Patterns of co-occurrent skills in UK job adverts

A job cannot usually be distilled into a single skill but instead involves the application of several complementary or synergistic skills to perform its required tasks. These relationships are implicitly recognised by employers in the skills they demand when recruiting new employees. In this new report for the Pissarides Review, the research team at Imperial College have constructed a skills network based on their co-occurrence in a national level data set of 65 million job postings from the UK spanning 2016 to 2022.

This work allows for new analyses of the co-occurrence of skills that go beyond expert categorisation alone, highlighting the ranges of skills that are being demanded over time, and the ways in which individual skills and clusters of skills are connected across the skills network.

It finds notable differences in the geographic distribution of skill clusters across England.
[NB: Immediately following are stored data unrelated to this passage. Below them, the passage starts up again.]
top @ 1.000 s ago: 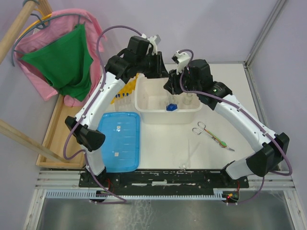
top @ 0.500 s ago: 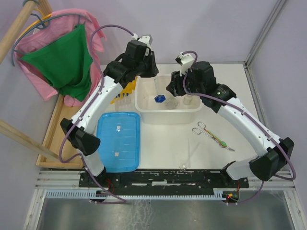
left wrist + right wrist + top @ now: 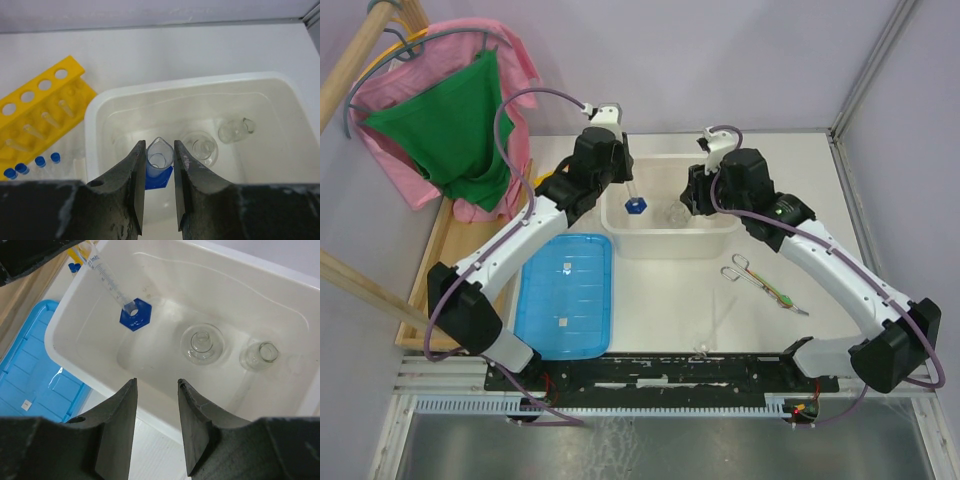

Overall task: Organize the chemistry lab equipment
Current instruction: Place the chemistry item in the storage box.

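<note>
One cylinder, gripped, is near the tub's left wall.

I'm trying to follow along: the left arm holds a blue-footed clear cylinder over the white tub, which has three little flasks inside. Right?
Not quite. The tub has two flasks inside, not three, as the right wrist view shows. The left gripper does hold the blue-footed cylinder over it.

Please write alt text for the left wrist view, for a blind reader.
The left gripper clamps a clear cylinder with a blue base above a white tub. Two glass flasks sit inside the tub; a yellow tube rack lies at the picture's left.
</note>
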Available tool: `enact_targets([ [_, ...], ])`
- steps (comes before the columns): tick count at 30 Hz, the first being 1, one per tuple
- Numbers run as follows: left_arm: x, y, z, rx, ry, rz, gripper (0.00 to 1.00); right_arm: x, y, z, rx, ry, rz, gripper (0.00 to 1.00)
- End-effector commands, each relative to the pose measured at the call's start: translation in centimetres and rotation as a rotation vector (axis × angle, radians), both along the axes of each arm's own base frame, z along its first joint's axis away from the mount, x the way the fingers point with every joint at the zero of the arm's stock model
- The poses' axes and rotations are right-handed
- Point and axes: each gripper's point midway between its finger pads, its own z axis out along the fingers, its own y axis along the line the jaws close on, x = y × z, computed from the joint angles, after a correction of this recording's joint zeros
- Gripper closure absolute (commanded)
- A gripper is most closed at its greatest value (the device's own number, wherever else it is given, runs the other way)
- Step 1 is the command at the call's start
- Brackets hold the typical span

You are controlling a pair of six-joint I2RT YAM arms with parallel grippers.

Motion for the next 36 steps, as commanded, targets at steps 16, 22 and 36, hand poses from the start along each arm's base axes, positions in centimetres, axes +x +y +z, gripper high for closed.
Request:
enact_targets([
  [16, 4.3, -2.4, -0.1, 0.006, -0.187, -0.02, 0.86, 0.7, 0.1, -0.2, 0.037, -0.013, -0.052, 0.54],
  [22, 5.1, -2.6, -2.5, 0.04, -0.164, -0.007, 0.87, 0.9, 0.1, -0.5, 0.014, -0.016, -0.044, 0.54],
  [36, 6.1, -3.0, -6.7, 0.069, -0.141, 0.013, 0.87, 2.1, 1.2, -0.9, -0.011, -0.017, 0.003, 0.54],
])
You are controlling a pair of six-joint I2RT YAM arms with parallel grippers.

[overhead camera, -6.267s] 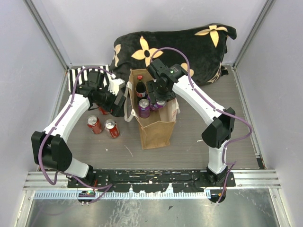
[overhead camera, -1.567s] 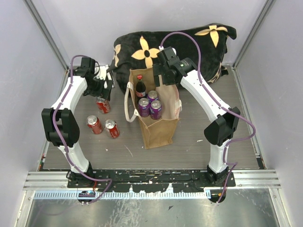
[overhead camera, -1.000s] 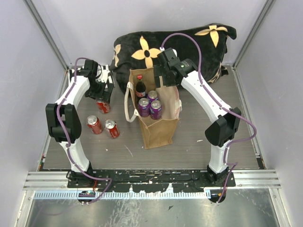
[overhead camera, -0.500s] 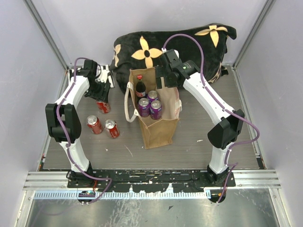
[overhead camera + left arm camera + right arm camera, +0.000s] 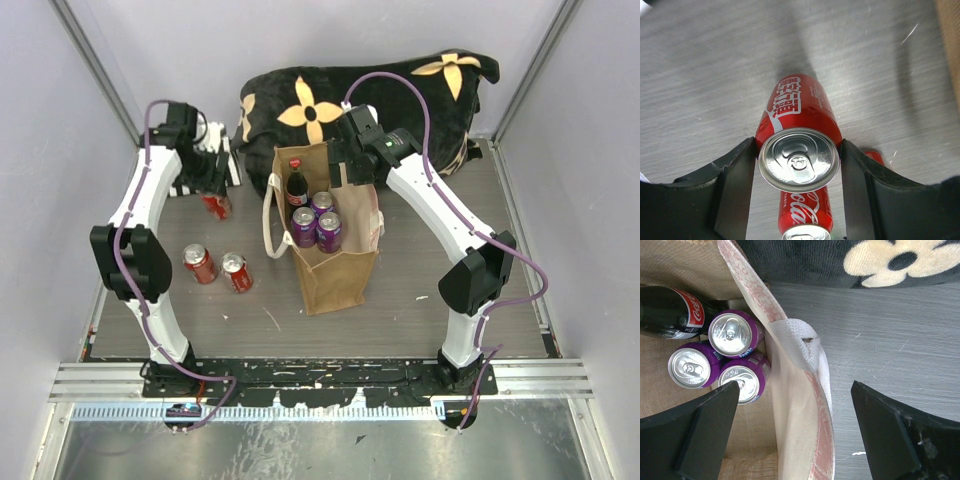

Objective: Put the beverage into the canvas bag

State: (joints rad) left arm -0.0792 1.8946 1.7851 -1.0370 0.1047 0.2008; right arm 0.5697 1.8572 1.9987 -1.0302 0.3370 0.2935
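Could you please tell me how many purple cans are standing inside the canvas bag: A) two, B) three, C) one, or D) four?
B: the right wrist view looks down on three purple cans standing upright in the canvas bag, clustered beside a cola bottle.

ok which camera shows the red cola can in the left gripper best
Left wrist view: the red cola can fills the frame, silver top toward the camera, between the left gripper's fingers. Top external shows the can only as a small red patch under that gripper. Right wrist does not show it.
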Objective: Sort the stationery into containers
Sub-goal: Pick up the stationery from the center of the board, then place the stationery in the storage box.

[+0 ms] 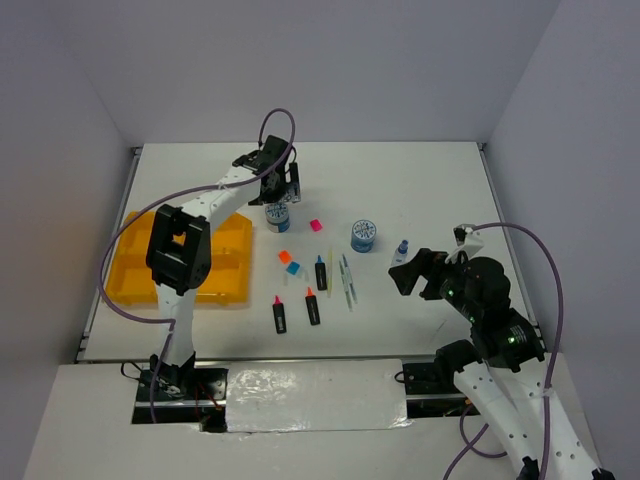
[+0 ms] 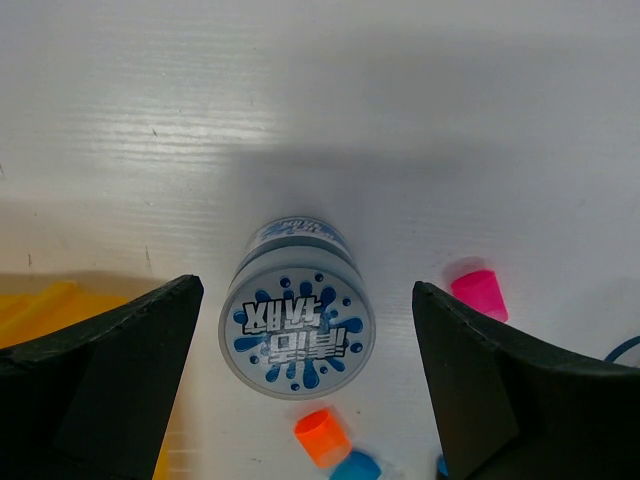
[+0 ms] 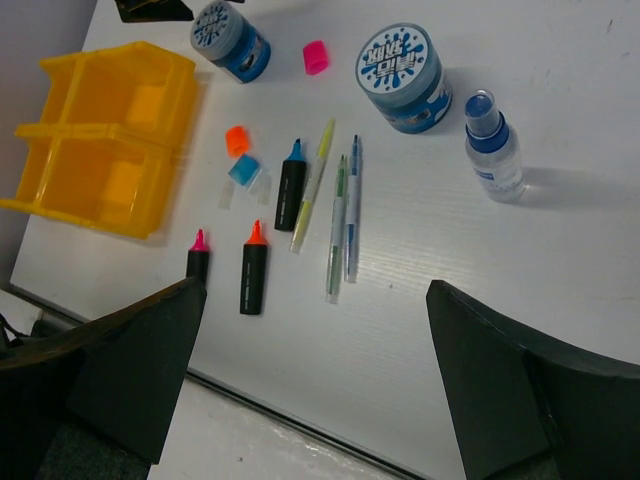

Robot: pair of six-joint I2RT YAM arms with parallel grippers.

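My left gripper point(image 2: 305, 295) hangs wide open over one tin point(image 2: 296, 335), a finger on either side, gripping nothing. The tin sits toward the far edge, near the tray point(image 1: 228, 262) at the left edge. My right gripper point(image 3: 315, 300) is open and empty by the right edge. I judge nothing sorted yet: the tray's visible compartments look bare, and the second tin point(image 1: 364, 236), bottle point(image 1: 402, 247), markers point(image 1: 280, 315), pens point(image 1: 346, 280) and squares point(image 1: 290, 262) lie mid-table.

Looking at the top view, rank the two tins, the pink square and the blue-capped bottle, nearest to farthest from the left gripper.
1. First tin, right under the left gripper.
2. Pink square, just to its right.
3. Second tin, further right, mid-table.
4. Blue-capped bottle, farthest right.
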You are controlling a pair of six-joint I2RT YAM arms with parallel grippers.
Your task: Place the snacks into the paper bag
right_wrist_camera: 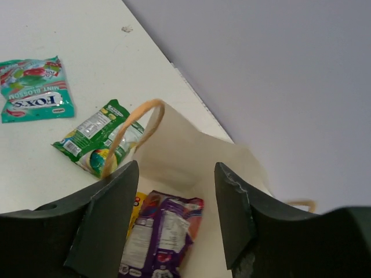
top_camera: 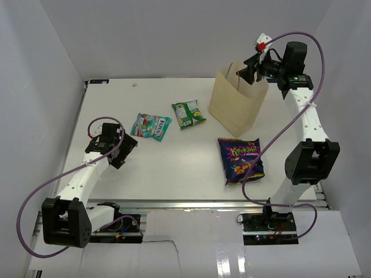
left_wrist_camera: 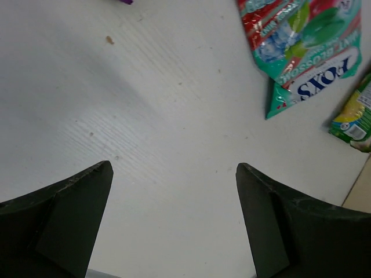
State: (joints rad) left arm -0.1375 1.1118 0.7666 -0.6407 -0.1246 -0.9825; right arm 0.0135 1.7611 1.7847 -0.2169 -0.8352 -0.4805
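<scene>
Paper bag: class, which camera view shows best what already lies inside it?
Right wrist: it looks down into the paper bag, showing a purple packet and a yellow packet inside. Top external shows only its outside; left wrist, at most a beige sliver.

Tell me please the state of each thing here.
paper bag, upright, mouth open
dark purple packet, inside the paper bag
big purple bag, flat on the table
teal pouch, flat on table
green pouch, lying on table
left tool, open, empty
right tool, open, above bag mouth
</scene>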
The two most common clusters of ‘Strategic Management and Governance’ and ‘Professional Skills’ have quite different spatial distributions, while less common clusters are found in specific regions where their skills are particularly in demand. This largely reflects variation in the industrial and occupational composition of these regions and will be studied in further work. Between 2016 and 2022, we find evidence that a wider diversity of skills is being required in job adverts: on average, adverts are now spanning more skill clusters. Overall the closeness centrality of skills increases, while the within-cluster skill containment decreases. Notable decreases in the containment and increases in the closeness centrality of ‘Software Development Technologies’ suggests previously contained technical skills being more widely required across the job market.

The relationships between skills in the UK labour market are complex, and the demand for skills differs significantly across the country. Groups of skills are commonly required alongside one another in ways that are not expected based on the categorisation of skills by experts. Over time, the dynamics of the UK skills network suggests a broadening of the skills required of workers in the UK, with diverse skills being required together more often.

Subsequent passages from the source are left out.